What this task involves:
The lines to extract run from the start of the records through the line with "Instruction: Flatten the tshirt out", both ends included; drop the pictures.

Source material:
[Start of section]
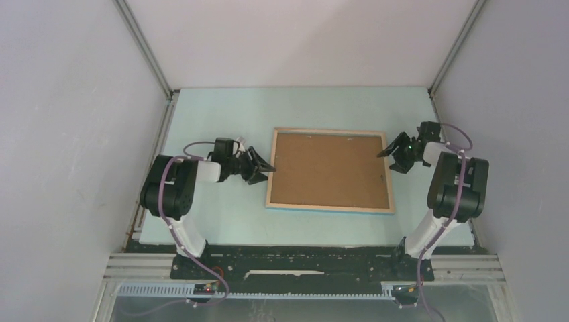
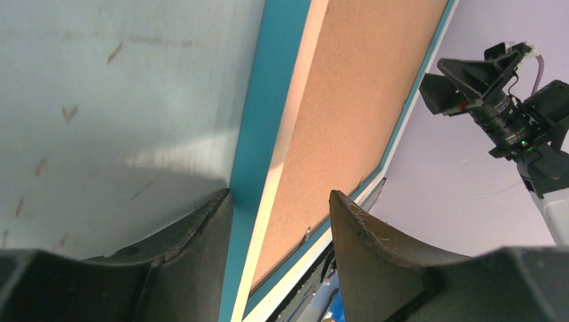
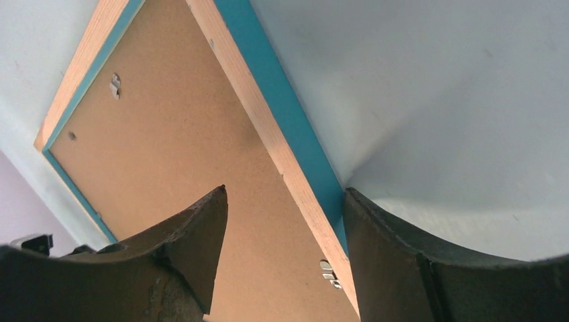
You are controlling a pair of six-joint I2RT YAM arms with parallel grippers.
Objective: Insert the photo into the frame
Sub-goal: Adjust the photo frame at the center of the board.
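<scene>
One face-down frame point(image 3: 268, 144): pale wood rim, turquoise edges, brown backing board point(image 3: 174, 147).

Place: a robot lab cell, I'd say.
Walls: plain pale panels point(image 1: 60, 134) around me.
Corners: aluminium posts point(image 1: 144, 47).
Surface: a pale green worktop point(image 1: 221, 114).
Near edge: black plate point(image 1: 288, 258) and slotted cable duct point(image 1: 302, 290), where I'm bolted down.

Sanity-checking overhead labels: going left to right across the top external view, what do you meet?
left arm → left gripper → frame, lying back up → right gripper → right arm
</scene>
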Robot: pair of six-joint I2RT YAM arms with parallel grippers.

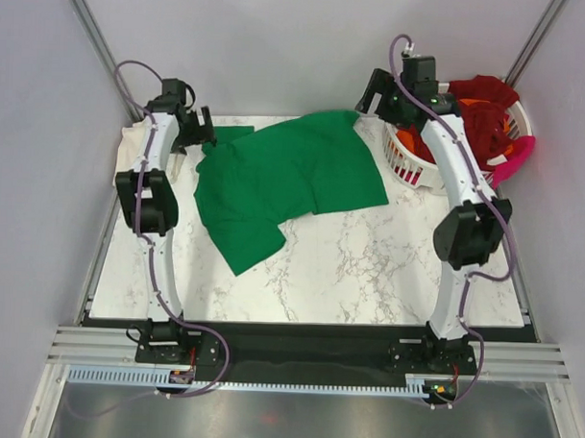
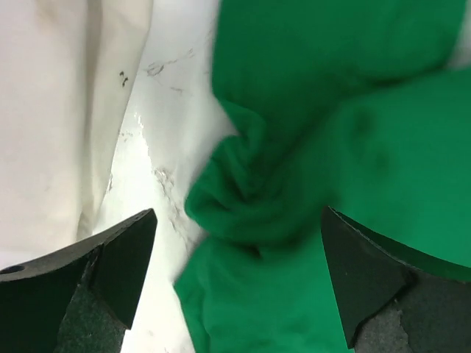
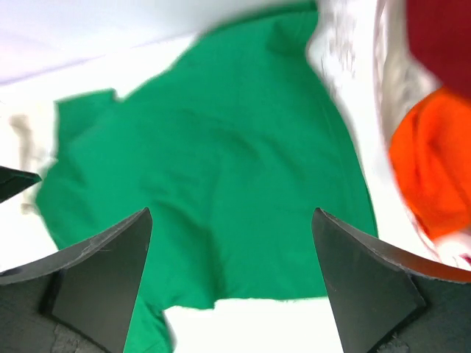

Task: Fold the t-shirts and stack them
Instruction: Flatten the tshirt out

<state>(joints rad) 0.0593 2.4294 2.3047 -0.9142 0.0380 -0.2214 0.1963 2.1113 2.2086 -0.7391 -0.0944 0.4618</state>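
Observation:
A bright green t-shirt [image 1: 284, 180] lies spread and rumpled across the back of the marble table. A cream t-shirt [image 1: 132, 141] lies at the far left, partly under my left arm. My left gripper [image 1: 197, 131] is open and empty over the green shirt's left edge. In the left wrist view its jaws stand apart [image 2: 237, 213] above a bunched green fold [image 2: 250, 198], with the cream shirt [image 2: 59, 110] to the left. My right gripper [image 1: 374, 95] is open and empty by the shirt's far right corner. It hangs above the green cloth [image 3: 221, 162] in the right wrist view [image 3: 231, 213].
A white slatted laundry basket [image 1: 410, 165] stands at the back right, holding dark red shirts [image 1: 484, 110] and an orange one [image 3: 434, 169]. Something pink [image 1: 516, 155] hangs over its right rim. Grey walls enclose the table on three sides. Bare marble [image 1: 368, 270] lies in front of the green shirt.

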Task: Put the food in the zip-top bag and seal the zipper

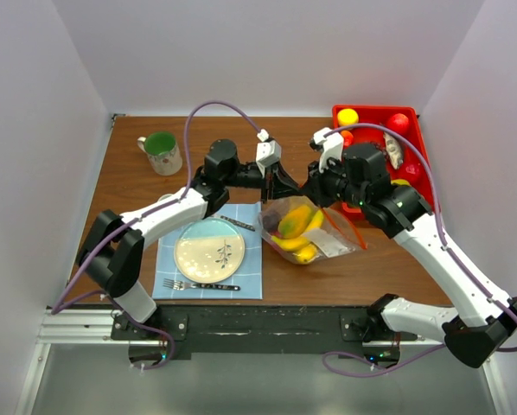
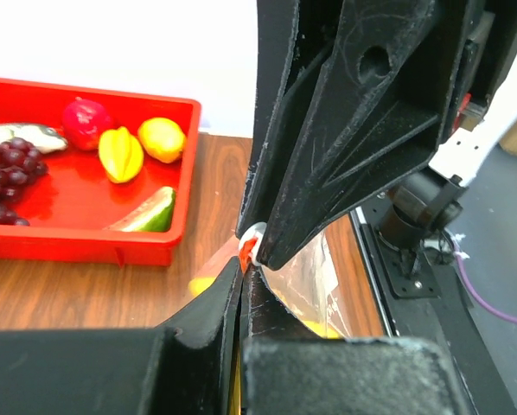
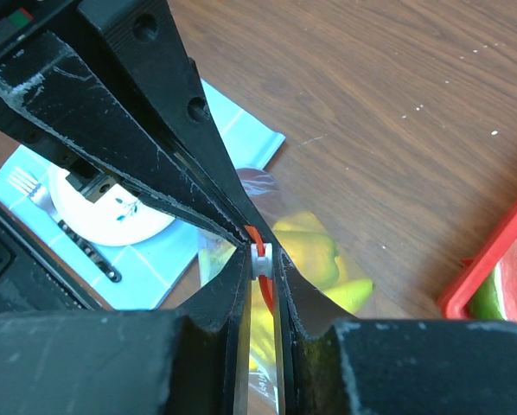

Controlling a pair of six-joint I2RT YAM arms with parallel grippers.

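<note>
The clear zip-top bag (image 1: 328, 235) lies at mid-table with yellow food (image 1: 296, 223) inside, also seen through the plastic in the right wrist view as yellow food (image 3: 312, 249). My left gripper (image 1: 284, 191) is shut on the bag's mouth edge, its fingertips (image 2: 232, 281) pinching right at the red zipper (image 2: 245, 253). My right gripper (image 1: 310, 194) meets it tip to tip and is shut on the zipper's white slider (image 3: 261, 258). More food sits in the red tray (image 2: 86, 246): grapes (image 2: 3, 173), a red fruit (image 2: 86, 121), yellow pieces (image 2: 120, 154).
A cream plate (image 1: 209, 251) rests on a blue checked cloth (image 1: 251, 278) with a fork (image 1: 198, 285) in front of the left arm. A green mug (image 1: 162, 151) stands at the back left. The red tray (image 1: 375, 110) occupies the back right corner.
</note>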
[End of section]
Output for this task:
You are controlling a pair of six-joint I2RT YAM arms with parallel grippers.
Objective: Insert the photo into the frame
Sub-goal: Adjust the photo frame at the center of the board.
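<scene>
One face-down frame point(image 3: 268, 144): pale wood rim, turquoise edges, brown backing board point(image 3: 174, 147).

Place: a robot lab cell, I'd say.
Walls: plain pale panels point(image 1: 60, 134) around me.
Corners: aluminium posts point(image 1: 144, 47).
Surface: a pale green worktop point(image 1: 221, 114).
Near edge: black plate point(image 1: 288, 258) and slotted cable duct point(image 1: 302, 290), where I'm bolted down.

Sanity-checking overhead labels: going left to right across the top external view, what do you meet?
left arm → left gripper → frame, lying back up → right gripper → right arm
</scene>
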Robot: pair of six-joint I2RT YAM arms with parallel grippers.


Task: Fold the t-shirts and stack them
Instruction: Flatten the tshirt out

What has been written completes the answer.